=== Task to complete ===
In the records below, the line with "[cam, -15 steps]" opens the range and the line with "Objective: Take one" closes it; print that range exactly and nothing else.

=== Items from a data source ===
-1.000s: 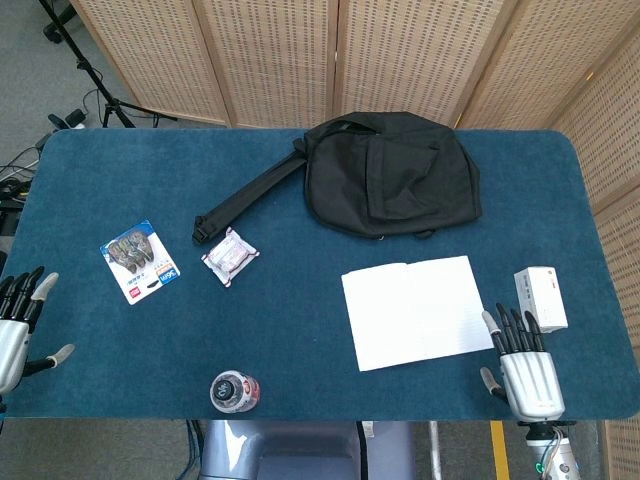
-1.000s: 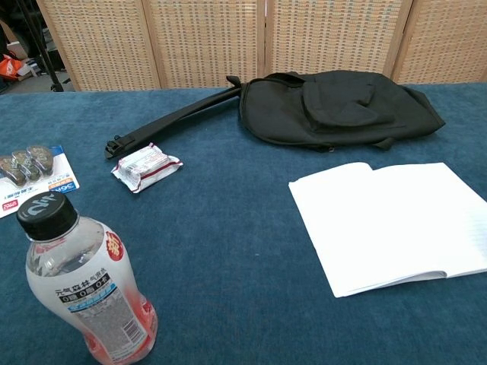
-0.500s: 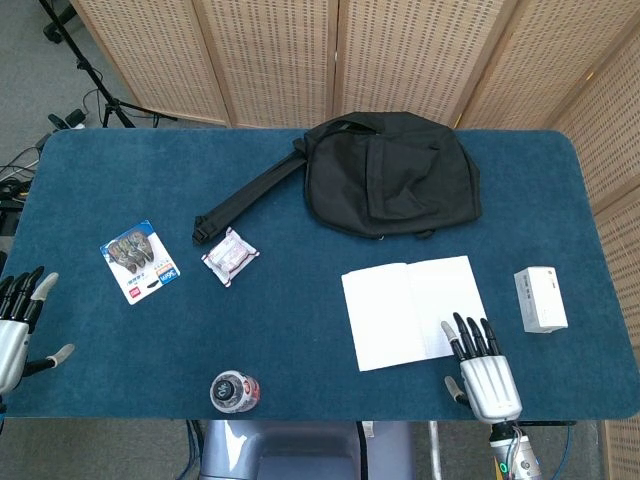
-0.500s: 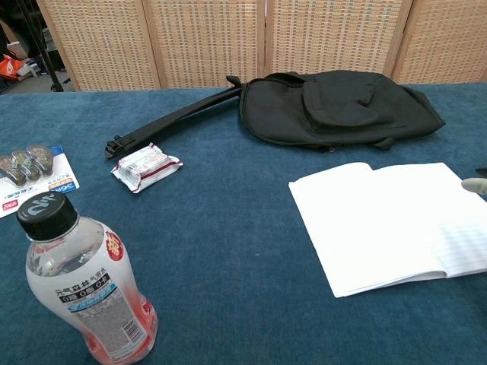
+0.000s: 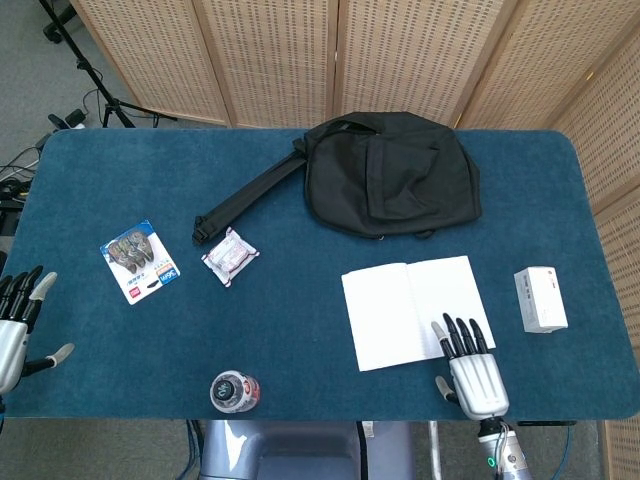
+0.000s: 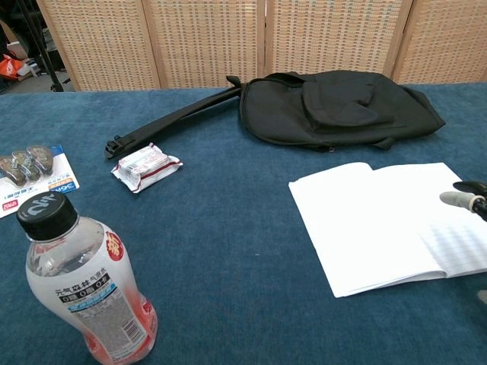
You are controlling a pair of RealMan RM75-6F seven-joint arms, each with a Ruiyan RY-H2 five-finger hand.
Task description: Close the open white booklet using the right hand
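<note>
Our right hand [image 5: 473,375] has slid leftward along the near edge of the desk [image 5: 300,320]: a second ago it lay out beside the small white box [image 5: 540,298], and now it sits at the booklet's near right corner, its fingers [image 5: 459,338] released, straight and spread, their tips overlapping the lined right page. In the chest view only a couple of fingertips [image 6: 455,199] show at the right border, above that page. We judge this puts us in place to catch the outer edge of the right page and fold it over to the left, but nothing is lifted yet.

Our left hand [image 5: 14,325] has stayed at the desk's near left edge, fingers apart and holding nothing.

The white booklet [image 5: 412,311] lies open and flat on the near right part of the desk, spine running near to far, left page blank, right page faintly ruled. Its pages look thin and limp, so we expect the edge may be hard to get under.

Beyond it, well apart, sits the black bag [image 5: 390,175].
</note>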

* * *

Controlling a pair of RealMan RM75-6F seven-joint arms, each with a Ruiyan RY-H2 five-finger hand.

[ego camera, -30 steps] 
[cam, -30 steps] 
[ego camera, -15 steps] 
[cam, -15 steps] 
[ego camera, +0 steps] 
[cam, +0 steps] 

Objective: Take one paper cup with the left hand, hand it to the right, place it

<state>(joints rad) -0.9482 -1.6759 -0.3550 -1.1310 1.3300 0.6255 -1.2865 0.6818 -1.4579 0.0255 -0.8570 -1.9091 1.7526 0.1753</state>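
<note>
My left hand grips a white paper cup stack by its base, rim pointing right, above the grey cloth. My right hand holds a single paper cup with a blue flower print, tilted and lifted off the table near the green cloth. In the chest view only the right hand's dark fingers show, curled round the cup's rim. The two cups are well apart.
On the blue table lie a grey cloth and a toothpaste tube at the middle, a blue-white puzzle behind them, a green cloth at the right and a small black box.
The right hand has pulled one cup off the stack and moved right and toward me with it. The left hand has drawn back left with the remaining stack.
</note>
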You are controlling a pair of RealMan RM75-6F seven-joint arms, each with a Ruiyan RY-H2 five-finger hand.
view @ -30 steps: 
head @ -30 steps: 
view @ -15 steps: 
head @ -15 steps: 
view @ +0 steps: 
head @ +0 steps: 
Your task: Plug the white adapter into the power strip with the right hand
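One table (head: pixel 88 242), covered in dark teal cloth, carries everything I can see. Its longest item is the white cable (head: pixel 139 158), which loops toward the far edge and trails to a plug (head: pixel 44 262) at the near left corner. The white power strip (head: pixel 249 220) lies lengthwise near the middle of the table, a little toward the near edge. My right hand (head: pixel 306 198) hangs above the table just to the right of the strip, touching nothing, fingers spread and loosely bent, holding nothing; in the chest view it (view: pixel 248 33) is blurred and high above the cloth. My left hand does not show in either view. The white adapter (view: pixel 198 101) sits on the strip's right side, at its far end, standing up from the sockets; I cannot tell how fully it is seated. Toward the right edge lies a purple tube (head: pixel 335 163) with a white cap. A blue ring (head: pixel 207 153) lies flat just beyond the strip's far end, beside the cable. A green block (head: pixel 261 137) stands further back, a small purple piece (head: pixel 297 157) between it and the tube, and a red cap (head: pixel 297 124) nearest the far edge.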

=== Solution for this problem ===
[cam, -15 steps] 
[ego camera, +0 steps] 
[cam, +0 steps] 

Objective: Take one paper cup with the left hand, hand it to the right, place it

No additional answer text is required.